▸ Your goal
Print every record exactly, but leave out the pictures.

Source data:
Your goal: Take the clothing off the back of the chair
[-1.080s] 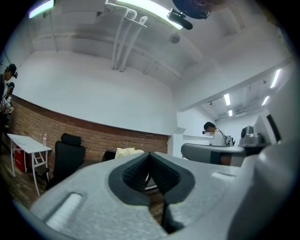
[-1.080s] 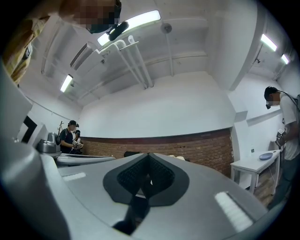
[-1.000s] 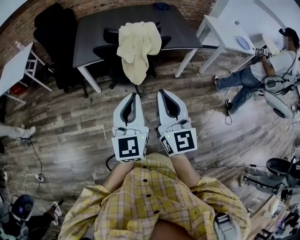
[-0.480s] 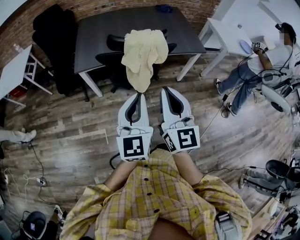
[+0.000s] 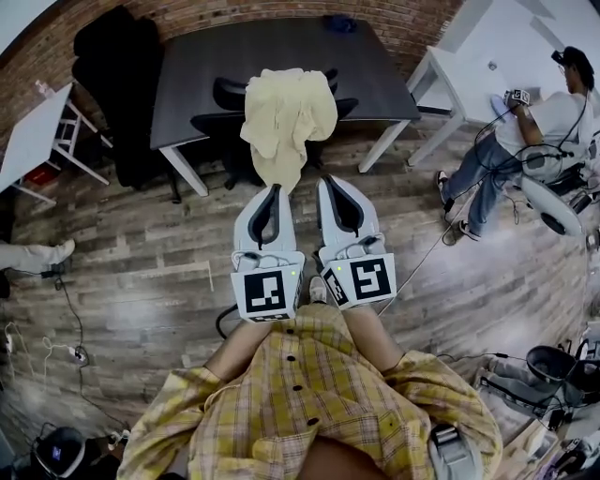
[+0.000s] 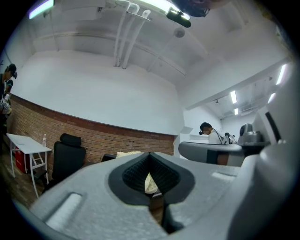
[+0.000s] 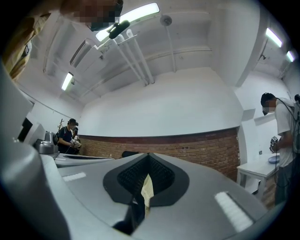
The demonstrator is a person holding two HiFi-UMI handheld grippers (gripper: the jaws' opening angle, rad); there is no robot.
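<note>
A pale yellow garment [image 5: 286, 117] hangs draped over the back of a black chair [image 5: 223, 94] at a dark table [image 5: 244, 52], its lower hem just beyond the tips of the left gripper [image 5: 275, 189] and right gripper [image 5: 328, 180], which are side by side, jaws clenched on nothing.

Wood floor [image 5: 141, 272] carries dark table [image 5: 234, 56], black chair [image 5: 217, 124] tucked at its near edge, white table [image 5: 33, 136] left, second white table [image 5: 469, 70] right. Yellow cloth [image 5: 286, 112] draped over chair back. Small blue thing [image 5: 339, 22], perhaps fabric, on dark table's far edge. Cables [image 5: 70, 352] on floor, left.
</note>
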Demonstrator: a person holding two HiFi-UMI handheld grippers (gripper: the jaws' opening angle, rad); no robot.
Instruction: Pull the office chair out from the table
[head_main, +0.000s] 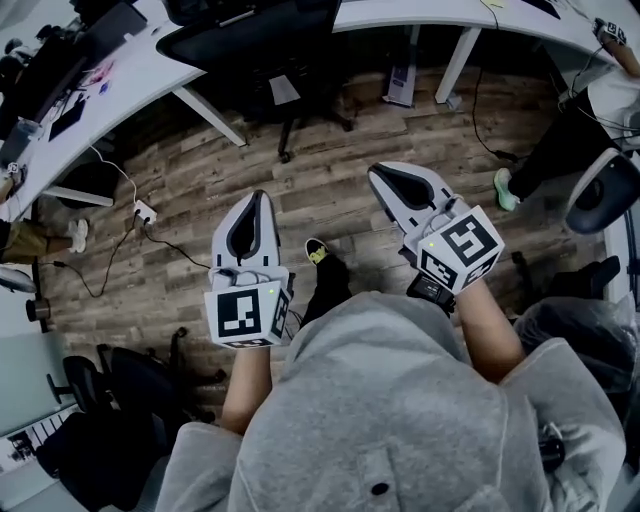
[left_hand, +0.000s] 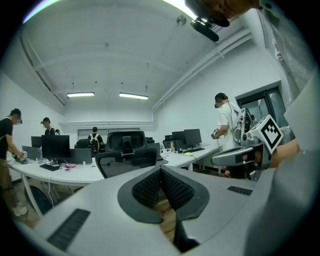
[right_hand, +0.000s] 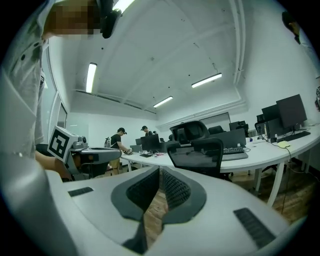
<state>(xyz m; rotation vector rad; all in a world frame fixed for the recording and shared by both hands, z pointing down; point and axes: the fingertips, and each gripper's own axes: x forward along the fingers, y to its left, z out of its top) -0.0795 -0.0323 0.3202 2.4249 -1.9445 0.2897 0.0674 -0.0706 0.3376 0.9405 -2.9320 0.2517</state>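
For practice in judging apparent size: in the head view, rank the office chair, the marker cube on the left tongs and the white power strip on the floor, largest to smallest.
1. office chair
2. left marker cube, though it is much nearer the camera, which enlarges it
3. power strip, clearly the smallest

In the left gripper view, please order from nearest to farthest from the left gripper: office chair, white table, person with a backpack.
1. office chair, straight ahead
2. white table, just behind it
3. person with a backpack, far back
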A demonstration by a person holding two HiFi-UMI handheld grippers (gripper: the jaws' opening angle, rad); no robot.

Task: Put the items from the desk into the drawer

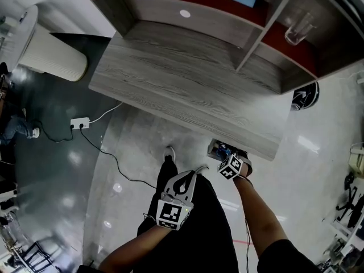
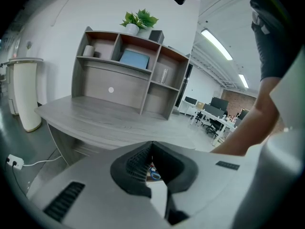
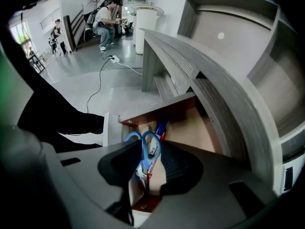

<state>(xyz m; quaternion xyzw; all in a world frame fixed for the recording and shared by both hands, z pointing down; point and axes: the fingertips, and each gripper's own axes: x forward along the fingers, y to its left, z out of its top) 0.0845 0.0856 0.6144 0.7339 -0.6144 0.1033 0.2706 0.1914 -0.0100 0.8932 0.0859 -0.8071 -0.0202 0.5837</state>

▸ Finished task
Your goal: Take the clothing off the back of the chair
[-1.080s] 
[-1.080s] 
[-1.000s] 
[-0.480s] 
[+0.000s] 
[+0.000s] 
[+0.000s] 
The demonstrator is a person holding two HiFi-UMI handheld grippers (gripper: the jaws' opening angle, rad); there is no robot.
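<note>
A pale yellow garment [image 5: 286, 117] hangs draped over the back of a black chair [image 5: 223, 94] at a dark table [image 5: 244, 52], its lower hem just beyond the tips of the left gripper [image 5: 275, 189] and right gripper [image 5: 328, 180], which are side by side, jaws clenched on nothing.

Wood floor [image 5: 141, 272] carries dark table [image 5: 234, 56], black chair [image 5: 217, 124] tucked at its near edge, white table [image 5: 33, 136] left, second white table [image 5: 469, 70] right. Yellow cloth [image 5: 286, 112] draped over chair back. Small blue thing [image 5: 339, 22], perhaps fabric, on dark table's far edge. Cables [image 5: 70, 352] on floor, left.
</note>
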Demonstrator: a person holding two HiFi-UMI handheld grippers (gripper: the jaws' opening angle, rad); no robot.
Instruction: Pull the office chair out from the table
[head_main, +0.000s] 
[left_hand, +0.000s] 
[right_hand, +0.000s] 
<state>(xyz m; rotation vector rad; all in a world frame fixed for the recording and shared by both hands, z pointing down; point and axes: the fingertips, and each gripper's own axes: x forward along the fingers, y to its left, z out of its top) -0.0795 -0.0323 0.3202 2.4249 -1.9445 0.2897 0.0674 -0.0706 0.3376 0.9405 -2.9320 0.2517</state>
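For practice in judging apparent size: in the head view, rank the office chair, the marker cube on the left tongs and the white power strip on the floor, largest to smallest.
1. office chair
2. left marker cube, though it is much nearer the camera, which enlarges it
3. power strip, clearly the smallest

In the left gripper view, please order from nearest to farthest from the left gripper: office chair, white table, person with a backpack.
1. office chair, straight ahead
2. white table, just behind it
3. person with a backpack, far back
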A demonstration by a person holding two HiFi-UMI handheld grippers (gripper: the jaws' opening angle, rad); no robot.

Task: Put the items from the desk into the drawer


<state>(xyz m; quaternion xyzw; all in a world frame fixed for the recording and shared by both hands, z pointing down; point and axes: the fingertips, and each gripper's own axes: x forward along the fingers, y to its left, z out of its top) 0.0845 0.0856 0.6144 0.7339 -0.6144 0.1033 0.2706 0.1914 -0.0100 0.8932 0.0859 -0.8071 -0.0202 0.5837</state>

The required output has been supplied.